O Comissário-Chefe aposentado Sergio Solé, 61 anos, despediu-se da Delegacia de Polícia de Río Negro, garantindo que está saindo “em paz”. Sua saída ocorreu após o Partido Nacional exigir seu afastamento por ter participado de uma reunião política da Frente Ampla e por criticar publicamente a transparência de lideranças brancas durante a gestão anterior.
Esta quarta-feira foi seu último dia à frente da Sede Fraybentina.
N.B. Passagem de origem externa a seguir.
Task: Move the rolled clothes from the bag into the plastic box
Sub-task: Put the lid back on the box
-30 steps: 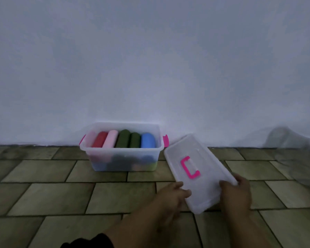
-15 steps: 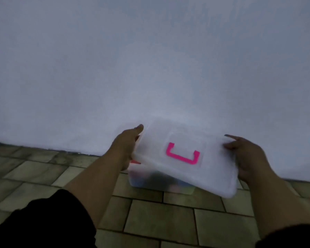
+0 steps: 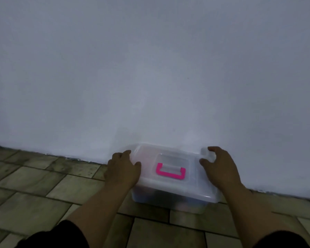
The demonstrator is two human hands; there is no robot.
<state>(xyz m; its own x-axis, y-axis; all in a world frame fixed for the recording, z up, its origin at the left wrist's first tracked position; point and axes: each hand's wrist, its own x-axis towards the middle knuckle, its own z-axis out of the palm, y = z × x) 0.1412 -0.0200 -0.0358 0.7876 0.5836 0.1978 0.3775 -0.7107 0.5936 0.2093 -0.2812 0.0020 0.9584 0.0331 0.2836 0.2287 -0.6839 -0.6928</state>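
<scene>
At the lower centre of the frame I see the plastic box [image 3: 170, 197] on the tiled floor [image 3: 43, 194], against the white wall [image 3: 150, 68], with its lid [image 3: 168, 163] on top and the pink handle [image 3: 170, 171] facing up. My left hand [image 3: 123, 171] grips the lid's left edge and my right hand [image 3: 217, 169] grips its right edge. Through the cloudy side the rolled clothes [image 3: 161, 196] show only as dark shapes.

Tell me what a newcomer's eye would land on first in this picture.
The bright pink handle stands out first, lying on the translucent lid of the plastic box at the foot of the white wall. Next come the two bare hands: the left hand at the lid's left end and the right hand at its right end. Dim, dark shapes show through the box's front, above the tiled floor.
</scene>
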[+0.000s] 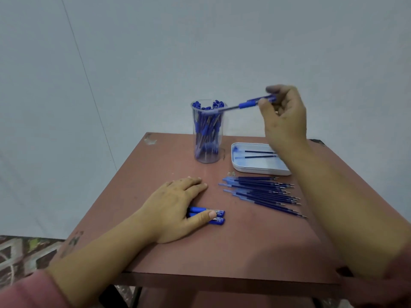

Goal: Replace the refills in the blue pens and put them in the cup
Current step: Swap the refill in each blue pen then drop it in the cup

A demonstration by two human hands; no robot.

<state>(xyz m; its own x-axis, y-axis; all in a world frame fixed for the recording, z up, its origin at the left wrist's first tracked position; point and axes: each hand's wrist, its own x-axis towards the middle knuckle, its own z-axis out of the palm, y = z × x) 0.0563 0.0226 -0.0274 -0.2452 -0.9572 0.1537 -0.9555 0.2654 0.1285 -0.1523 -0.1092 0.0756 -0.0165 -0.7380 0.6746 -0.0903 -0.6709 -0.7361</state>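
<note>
Right hand (pixel 282 116), fingers pinched on a blue pen (pixel 246 104), apparently must next release it into the cup (pixel 223 134); left hand (pixel 178 207) rests flat-fingered on spare pens (pixel 219 213).

Left hand (pixel 178 205): bare, with a short, pale thumbnail (pixel 212 215) in plain view and a few faint dark smudges (pixel 165 191) on the back, near the knuckles. The forearm behind it is uncovered. The left sleeve (pixel 24 290) is pink, soft cloth, bunched well back from the wrist. Right hand (pixel 283 116): bare, fingertips blurred, nails not readable. The forearm behind it is likewise uncovered. The right sleeve (pixel 398 283) is a dull pink edge far back from the wrist, blurred, its fabric not discernible.
</note>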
Comentou a pessoas próximas que, em apenas cinco meses, Río Negro alcançou números de segurança excepcionais em comparação com outros departamentos.
O ex-líder insiste que parte em harmonia, pronto para descansar em Solymar, onde mora a poucos metros da costa, rodeado da família. “Vou aproveitar, estresse zero”, repete ao falar sobre sua separação.
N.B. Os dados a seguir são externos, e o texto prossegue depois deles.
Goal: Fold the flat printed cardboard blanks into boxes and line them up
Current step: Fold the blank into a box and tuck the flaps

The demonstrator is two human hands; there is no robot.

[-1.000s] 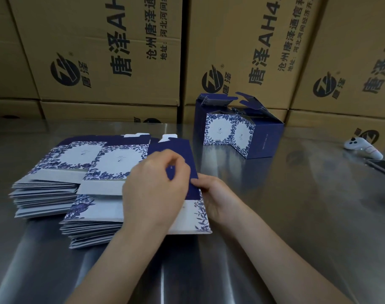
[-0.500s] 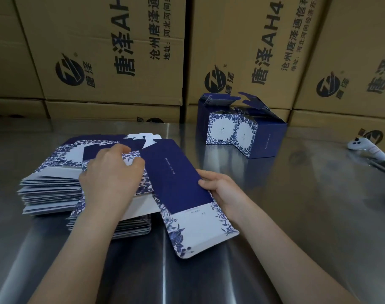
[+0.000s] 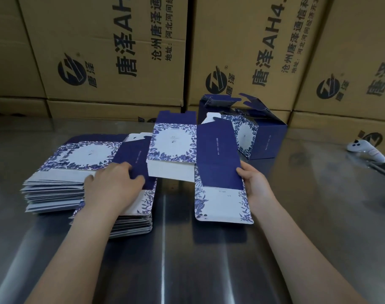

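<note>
Head view, single entry list.

- Right hand: thumb on top, fingers underneath, pinching the right edge of a flat blank.
- Flat blank: unfolded, with a navy panel at the thumb, a white floral flap toward the wrist, and a floral-wreath panel on the side toward the left hand. It is held just off the steel table, with its shadow on the metal below. It lies between the two hands, and its left panel reaches over the far end of the near stack.
- Left hand: palm down on the near stack, fingers lightly bent and spread. The fingertips and thumb lie on the navy panel of the top sheet, and nothing is gripped.
- Far stack: more flat blanks, just left of the left hand and touching the near stack. Its top sheet shows a floral wreath.
- Folded boxes: navy with floral faces and top flaps standing open. They sit beyond the right hand's fingertips, partly hidden behind the held blank.
- Shipping cartons: brown, printed in black, forming a wall beyond both hands.
- White controller: well to the right of the right hand, on the table.
- Dark flat device: just beside the controller, at the frame edge. Its type cannot be told.
</note>
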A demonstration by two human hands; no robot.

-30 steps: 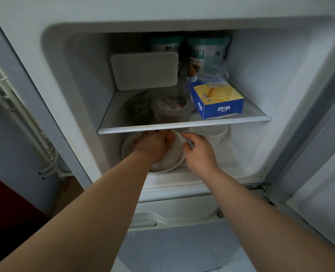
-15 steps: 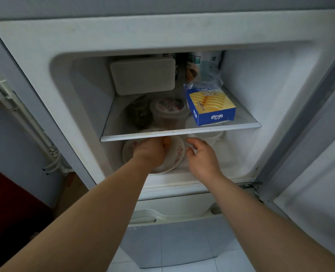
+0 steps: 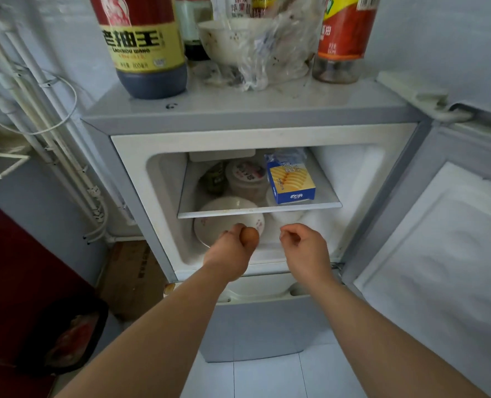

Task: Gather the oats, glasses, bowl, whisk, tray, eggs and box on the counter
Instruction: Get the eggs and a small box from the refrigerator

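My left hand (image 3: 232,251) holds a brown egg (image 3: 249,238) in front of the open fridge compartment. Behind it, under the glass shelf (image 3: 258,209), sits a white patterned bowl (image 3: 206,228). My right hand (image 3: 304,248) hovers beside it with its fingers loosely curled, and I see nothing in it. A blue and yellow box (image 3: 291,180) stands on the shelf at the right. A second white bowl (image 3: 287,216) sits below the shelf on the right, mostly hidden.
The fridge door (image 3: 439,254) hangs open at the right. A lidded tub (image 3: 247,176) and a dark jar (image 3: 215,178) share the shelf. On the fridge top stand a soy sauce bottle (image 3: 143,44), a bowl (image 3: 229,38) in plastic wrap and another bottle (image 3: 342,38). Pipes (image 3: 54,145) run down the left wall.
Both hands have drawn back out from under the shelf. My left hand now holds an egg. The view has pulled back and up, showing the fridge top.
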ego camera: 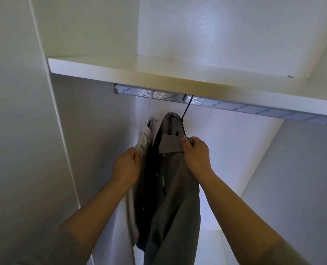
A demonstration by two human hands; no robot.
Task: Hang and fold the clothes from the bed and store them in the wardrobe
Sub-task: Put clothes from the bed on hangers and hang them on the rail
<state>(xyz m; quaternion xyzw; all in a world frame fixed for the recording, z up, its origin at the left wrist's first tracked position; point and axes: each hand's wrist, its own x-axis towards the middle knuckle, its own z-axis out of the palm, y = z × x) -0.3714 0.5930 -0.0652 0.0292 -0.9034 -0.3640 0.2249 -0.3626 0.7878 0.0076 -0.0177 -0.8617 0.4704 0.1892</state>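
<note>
Grey shirt is on its dark hanger, hooked over the rail at 12 o'clock; right hand grips the collar, left hand pinches the pale garment at 9 o'clock; yank that collar and the shirt probably slips off one shoulder.

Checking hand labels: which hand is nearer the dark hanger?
Right. The right hand grips the grey shirt just under the dark hanger; the left hand holds the beige shirt, farther left.

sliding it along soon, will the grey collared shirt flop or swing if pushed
Likely floppy: the grey collared shirt drapes in soft folds. It would probably swing, hanging from one thin dark hanger hook on the metal rail.
</note>
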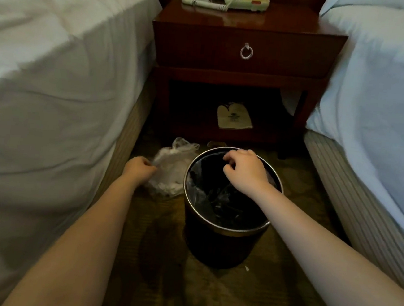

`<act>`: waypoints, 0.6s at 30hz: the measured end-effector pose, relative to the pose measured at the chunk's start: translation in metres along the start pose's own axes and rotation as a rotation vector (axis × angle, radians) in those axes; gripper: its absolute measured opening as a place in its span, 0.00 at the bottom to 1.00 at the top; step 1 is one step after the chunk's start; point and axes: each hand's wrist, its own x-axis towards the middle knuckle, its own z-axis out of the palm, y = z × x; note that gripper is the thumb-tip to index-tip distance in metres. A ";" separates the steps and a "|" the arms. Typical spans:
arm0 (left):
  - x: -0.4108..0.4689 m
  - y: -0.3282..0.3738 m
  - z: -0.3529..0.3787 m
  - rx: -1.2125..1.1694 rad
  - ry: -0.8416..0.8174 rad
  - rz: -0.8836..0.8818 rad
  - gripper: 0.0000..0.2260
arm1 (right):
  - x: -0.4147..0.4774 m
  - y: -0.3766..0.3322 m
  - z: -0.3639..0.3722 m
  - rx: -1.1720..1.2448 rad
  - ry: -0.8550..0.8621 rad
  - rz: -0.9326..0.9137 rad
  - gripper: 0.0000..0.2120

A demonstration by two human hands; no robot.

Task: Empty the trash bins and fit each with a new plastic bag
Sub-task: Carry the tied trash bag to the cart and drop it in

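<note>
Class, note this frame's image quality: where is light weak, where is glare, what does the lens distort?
Head view: dim overall; the bin is nearly black inside, its liner only faint glints; the white crumpled bag beside it reads clearly; glare streaks the nightstand top; the wide lens bows the left bed and right bed.

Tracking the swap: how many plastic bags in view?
2: clear bag inside the bin, right hand pinching it; crumpled bag on the carpet beside it, in the left hand. More may be hidden.
</note>
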 end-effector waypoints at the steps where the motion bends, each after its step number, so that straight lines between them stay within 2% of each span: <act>1: 0.008 0.000 -0.001 -0.007 0.011 0.005 0.20 | 0.010 -0.004 0.005 -0.057 0.006 -0.028 0.16; 5: 0.046 0.004 0.001 0.039 -0.021 0.059 0.28 | 0.046 -0.020 0.024 -0.246 -0.067 -0.128 0.22; 8: 0.071 0.007 0.011 0.145 -0.063 0.091 0.31 | 0.064 -0.024 0.033 -0.266 -0.179 -0.133 0.26; 13: 0.101 0.018 0.034 0.283 -0.147 0.133 0.33 | 0.078 -0.020 0.030 -0.233 -0.356 -0.117 0.22; 14: 0.105 0.019 0.038 0.300 -0.141 0.137 0.31 | 0.079 -0.020 0.029 -0.233 -0.369 -0.117 0.22; 18: 0.109 0.020 0.054 0.202 -0.068 0.119 0.11 | 0.084 -0.020 0.029 -0.224 -0.413 -0.117 0.24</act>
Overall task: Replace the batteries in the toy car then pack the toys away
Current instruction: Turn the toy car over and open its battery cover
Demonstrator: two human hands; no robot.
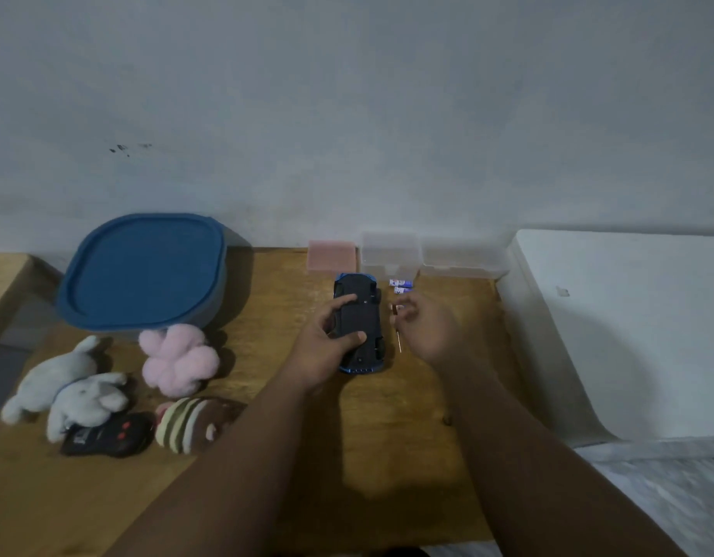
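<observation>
A blue toy car (365, 311) lies upside down on the wooden table (387, 436), its dark underside facing up. My left hand (327, 347) grips the car from the left side, thumb and fingers across the chassis. My right hand (427, 327) hovers just right of the car and pinches a small screwdriver (398, 335) by its handle, tip pointing toward me. Two small batteries (401, 285) lie beyond the right hand, near the wall.
A tub with a blue lid (142, 271) stands at the back left. Plush toys, grey (65, 389), pink (178, 361) and striped (194, 424), and a black remote (106, 436) lie at the left. A pink sponge (331, 256) and clear boxes (427, 255) line the wall. A white surface (608, 335) borders the right.
</observation>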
Solé sustenta que a regulamentação impede que os policiais façam manifestações políticas até dois anos após a aposentadoria. Lembre-se que ele renunciou há oito anos e que, como civil, é livre para opinar. Sobre sua renúncia em Río Negro, destacou que teve uma “bela reunião” com o ministro do Interior, Carlos Negro, e a subsecretária Gabriela Valverde, onde entendeu a posição das autoridades.
Ele tem um relacionamento de longa data com Negro: trabalharam juntos entre 2003 e 2005, quando o atual ministro era procurador de Young e Solé atuava como comissário naquela cidade.
A carreira de Solé não se limita à Polícia. É percussionista de música popular e folclore, pratica esportes e é treinador de futebol com reconhecimento da Associação Uruguaia de Futebol. Costuma recorrer ao futebol para explicar sua saída: "É como um jogo, às vezes você joga e às vezes fica no banco. Não estou magoado nem arrependido. Há liberdade de expressão", afirma.
Ele destaca que sua ficha está limpa após quatro décadas de serviço, sem súmulas, e que só faltava chegar ao posto de comissário-geral. Em 2017, quando estava próximo dessa promoção, o então ministro Eduardo Bonomi propôs que ele assumisse o cargo de delegado de polícia de Tacuarembó, seu departamento natal.
Ao assumir o cargo, lembrou-se de suas raízes no Bairro López e visitou a escola onde cursou o ensino primário, contando histórias às crianças locais.
Em 2018 prestou depoimento como testemunha num processo judicial ligado a um ex-subordinado, ocasião em que foi questionado sobre “gostos” nas páginas do Partido Nacional no Facebook. Ele reconheceu ter redes sociais, mas disse não saber utilizá-las e que sua filha criou seu perfil. O assunto não teve consequências para ele.
Em 2020 deixou Tacuarembó após receber o prêmio do Ministério do Interior de agência de destaque. Naqueles anos, afirmou ter reduzido os furtos diários de 15 para cinco e depois para 4,9, o que levou o Observatório de Criminalística a reconhecer Tacuarembó como o departamento mais seguro do país. Os roubos e homicídios também diminuíram.
Ele atribui esses resultados a medidas como patrulhamento a pé nos bairros, atenção ao cidadão, trabalho comunitário e combate às drogas. Ao longo da sua carreira recebeu múltiplas distinções e repete frequentemente que, se quisesse, poderia “pendurar muitos distintivos no peito”.